Aim of the exercise:
Word for word, output every line of the material below, minus pictures.

Data segment:
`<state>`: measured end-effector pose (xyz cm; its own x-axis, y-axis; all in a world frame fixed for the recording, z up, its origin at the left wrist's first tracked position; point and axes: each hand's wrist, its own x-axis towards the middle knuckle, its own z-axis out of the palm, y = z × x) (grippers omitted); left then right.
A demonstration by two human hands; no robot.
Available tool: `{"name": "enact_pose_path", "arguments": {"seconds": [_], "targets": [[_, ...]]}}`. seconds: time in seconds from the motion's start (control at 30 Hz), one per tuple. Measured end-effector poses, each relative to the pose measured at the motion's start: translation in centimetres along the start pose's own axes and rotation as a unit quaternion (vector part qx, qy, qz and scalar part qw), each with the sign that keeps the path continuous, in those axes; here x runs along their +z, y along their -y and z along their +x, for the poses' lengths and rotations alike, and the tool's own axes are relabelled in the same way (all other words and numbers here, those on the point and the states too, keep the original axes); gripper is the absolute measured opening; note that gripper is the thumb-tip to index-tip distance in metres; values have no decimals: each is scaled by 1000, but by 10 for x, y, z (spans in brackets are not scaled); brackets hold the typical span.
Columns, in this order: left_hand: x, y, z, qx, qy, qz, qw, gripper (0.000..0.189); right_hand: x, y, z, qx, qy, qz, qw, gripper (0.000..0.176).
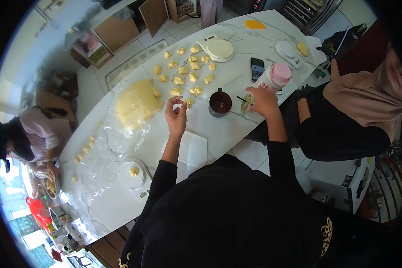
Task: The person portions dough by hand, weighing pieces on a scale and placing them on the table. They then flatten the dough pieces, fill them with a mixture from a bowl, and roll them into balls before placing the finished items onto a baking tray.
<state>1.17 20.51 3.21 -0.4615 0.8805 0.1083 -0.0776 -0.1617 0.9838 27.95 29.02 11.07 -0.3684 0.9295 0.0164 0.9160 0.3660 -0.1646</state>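
Note:
My left hand (176, 117) is raised over the table with thumb and fingers pinched together. A lump of yellow dough (189, 103) shows right beside its fingertips; whether they grip it is hard to see. My right hand (264, 102) curls its fingers around a small clear-and-green container (245, 104) with a thin dark stick poking out. Between both hands stands a dark mug (220, 103). Just behind my right hand is a floral bottle with a pink lid (280, 73). Several dough lumps (193, 77) lie beyond my left hand.
A big dough mass (137, 102) sits left, near plastic sheeting (98, 156). Kitchen scales (220, 49) stand at the back, another (131, 175) near left with a dough lump. A phone (257, 69) lies right. One person (348, 111) is close at right, another (35, 134) at far left.

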Motion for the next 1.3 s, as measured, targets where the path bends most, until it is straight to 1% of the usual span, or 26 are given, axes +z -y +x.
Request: {"name": "enact_pose_path", "arguments": {"seconds": [0.03,0.1,0.23,0.3,0.33,0.4,0.43,0.5,0.53,0.57,0.67,0.8,0.83,0.87,0.9,0.93,0.97,1.0,1.03,1.07,1.1,1.13,1.17,1.23,1.27,1.3], "targets": [[-1,-1,-4,-3,8,-11,1000,20,25,-7,1,-3,-4,-1,1000,50],[-6,-5,-16,-12,-2,-12,1000,19,61,-17,8,22,64,-100,993,37],[-25,-1,-30,1,2,37,999,16,70,-19,-2,6,12,-85,996,36],[-31,-7,-36,-26,-10,39,999,16,43,-12,-11,7,-53,29,998,34],[-34,-9,-37,-33,-19,37,999,17,36,-10,-15,4,-52,29,998,34],[-38,-8,-41,-35,-32,30,998,17,27,-8,-26,70,-142,108,981,39],[-39,-8,-43,-36,-41,25,998,17,27,-10,-32,71,-139,108,982,39],[-41,-7,-46,-30,-37,35,998,16,27,-18,-42,109,-277,268,916,42],[-41,-5,-46,-30,-36,45,998,16,29,-20,-47,134,-282,317,895,44],[-41,-2,-48,-31,-35,55,997,16,37,-22,-50,136,-283,318,895,44],[-33,0,-48,-39,-16,37,998,15,51,-25,-55,81,-364,285,883,51],[-32,-2,-45,-78,-13,0,997,15,28,-15,-73,116,-371,303,870,65],[-36,1,-44,-173,-43,-159,971,18,22,-13,-78,140,-371,308,865,69],[-40,4,-42,-260,-70,-313,911,20,22,-18,-82,155,-392,344,839,52],[-39,0,-39,-336,-94,-458,818,23,16,-18,-86,150,-392,345,840,52],[-40,-5,-40,-348,-94,-518,776,28,7,-19,-90,160,-376,492,769,41],[-39,-7,-40,-347,-96,-518,776,28,-6,-17,-93,168,-348,627,676,30],[-38,-9,-38,-347,-114,-512,778,27,-23,1,-88,118,-354,640,672,14],[-37,-9,-36,-348,-132,-505,779,25,-36,13,-80,117,-353,641,672,14],[-36,-5,-33,-348,-134,-506,778,25,-48,24,-70,41,-279,686,670,16],[-35,4,-28,-308,-121,-454,827,25,-56,33,-57,-36,-201,723,660,20],[-36,10,-24,-266,-109,-398,871,25,-62,41,-37,-66,-157,699,695,25],[-35,11,-23,-265,-111,-398,871,25,-67,49,-11,-97,-113,671,726,30],[-34,12,-16,-111,-99,-161,976,30,-76,68,47,-131,3,664,736,31],[-36,18,-11,-28,-84,-92,992,32,-76,76,76,-116,80,670,729,29],[-37,19,-7,-26,-87,-92,992,32,-74,80,107,-102,157,671,718,27]]}}
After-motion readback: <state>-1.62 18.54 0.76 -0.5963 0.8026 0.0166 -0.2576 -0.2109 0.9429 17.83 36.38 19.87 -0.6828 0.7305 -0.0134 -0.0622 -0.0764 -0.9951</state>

Your solution:
`<state>`: measured end-effector pose (xyz cm; its own x-axis, y-axis; all in a world frame fixed for the recording, z up, its origin at the left wrist's first tracked position; point and axes: each hand's wrist, its own x-axis towards the middle knuckle, its own z-axis out of the palm, y = z × x) (grippers omitted); left then right.
A demonstration by two human hands; no robot.
Available tool: `{"name": "enact_pose_path", "arguments": {"seconds": [_], "targets": [[_, ...]]}}`. seconds: time in seconds from the motion's start (control at 30 Hz), one per tuple. Measured end-effector poses, each relative to the pose measured at the motion's start: translation in centimetres along the start pose's own axes and rotation as a unit quaternion (vector part qx, qy, qz and scalar part qw), each with the sign that keeps the path continuous, in those axes; here x runs along their +z, y along their -y and z along their +x, for the poses' lengths and rotations alike, and the tool's own axes are relabelled in the same way (all other words and numbers here, those on the point and the states too, keep the original axes); gripper is the absolute measured opening; note that gripper is the thumb-tip to index-tip distance in metres; values have no decimals: each is scaled by 1000, but by 10 for x, y, z (spans in brackets are not scaled); brackets hold the typical span.
Columns, in this order: left_hand: x, y, z, qx, qy, qz, qw, gripper (0.000..0.189); right_hand: x, y, z, qx, qy, qz, qw, gripper (0.000..0.176).
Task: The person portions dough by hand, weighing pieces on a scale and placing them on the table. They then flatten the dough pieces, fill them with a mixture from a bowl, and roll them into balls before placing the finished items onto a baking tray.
<state>1.17 20.51 3.21 -0.4615 0.8805 0.1083 -0.0776 -0.1617 0.9838 27.95 29.02 11.07 -0.3684 0.9295 0.0164 0.9160 0.3660 -0.1646</state>
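Note:
My left hand (176, 117) is raised over the table with thumb and fingers pinched together. A lump of yellow dough (189, 103) shows right beside its fingertips; whether they grip it is hard to see. My right hand (264, 102) curls its fingers around a small clear-and-green container (245, 104) with a thin dark stick poking out. Between both hands stands a dark mug (220, 103). Just behind my right hand is a floral bottle with a pink lid (280, 73). Several dough lumps (193, 77) lie beyond my left hand.
A big dough mass (137, 102) sits left, near plastic sheeting (98, 156). Kitchen scales (220, 49) stand at the back, another (131, 175) near left with a dough lump. A phone (257, 69) lies right. One person (348, 111) is close at right, another (35, 134) at far left.
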
Motion for the next 1.3 s, as measured, targets where the path bends most, until it is straight to 1% of the usual span, or 26 are given, axes +z -y +x.
Request: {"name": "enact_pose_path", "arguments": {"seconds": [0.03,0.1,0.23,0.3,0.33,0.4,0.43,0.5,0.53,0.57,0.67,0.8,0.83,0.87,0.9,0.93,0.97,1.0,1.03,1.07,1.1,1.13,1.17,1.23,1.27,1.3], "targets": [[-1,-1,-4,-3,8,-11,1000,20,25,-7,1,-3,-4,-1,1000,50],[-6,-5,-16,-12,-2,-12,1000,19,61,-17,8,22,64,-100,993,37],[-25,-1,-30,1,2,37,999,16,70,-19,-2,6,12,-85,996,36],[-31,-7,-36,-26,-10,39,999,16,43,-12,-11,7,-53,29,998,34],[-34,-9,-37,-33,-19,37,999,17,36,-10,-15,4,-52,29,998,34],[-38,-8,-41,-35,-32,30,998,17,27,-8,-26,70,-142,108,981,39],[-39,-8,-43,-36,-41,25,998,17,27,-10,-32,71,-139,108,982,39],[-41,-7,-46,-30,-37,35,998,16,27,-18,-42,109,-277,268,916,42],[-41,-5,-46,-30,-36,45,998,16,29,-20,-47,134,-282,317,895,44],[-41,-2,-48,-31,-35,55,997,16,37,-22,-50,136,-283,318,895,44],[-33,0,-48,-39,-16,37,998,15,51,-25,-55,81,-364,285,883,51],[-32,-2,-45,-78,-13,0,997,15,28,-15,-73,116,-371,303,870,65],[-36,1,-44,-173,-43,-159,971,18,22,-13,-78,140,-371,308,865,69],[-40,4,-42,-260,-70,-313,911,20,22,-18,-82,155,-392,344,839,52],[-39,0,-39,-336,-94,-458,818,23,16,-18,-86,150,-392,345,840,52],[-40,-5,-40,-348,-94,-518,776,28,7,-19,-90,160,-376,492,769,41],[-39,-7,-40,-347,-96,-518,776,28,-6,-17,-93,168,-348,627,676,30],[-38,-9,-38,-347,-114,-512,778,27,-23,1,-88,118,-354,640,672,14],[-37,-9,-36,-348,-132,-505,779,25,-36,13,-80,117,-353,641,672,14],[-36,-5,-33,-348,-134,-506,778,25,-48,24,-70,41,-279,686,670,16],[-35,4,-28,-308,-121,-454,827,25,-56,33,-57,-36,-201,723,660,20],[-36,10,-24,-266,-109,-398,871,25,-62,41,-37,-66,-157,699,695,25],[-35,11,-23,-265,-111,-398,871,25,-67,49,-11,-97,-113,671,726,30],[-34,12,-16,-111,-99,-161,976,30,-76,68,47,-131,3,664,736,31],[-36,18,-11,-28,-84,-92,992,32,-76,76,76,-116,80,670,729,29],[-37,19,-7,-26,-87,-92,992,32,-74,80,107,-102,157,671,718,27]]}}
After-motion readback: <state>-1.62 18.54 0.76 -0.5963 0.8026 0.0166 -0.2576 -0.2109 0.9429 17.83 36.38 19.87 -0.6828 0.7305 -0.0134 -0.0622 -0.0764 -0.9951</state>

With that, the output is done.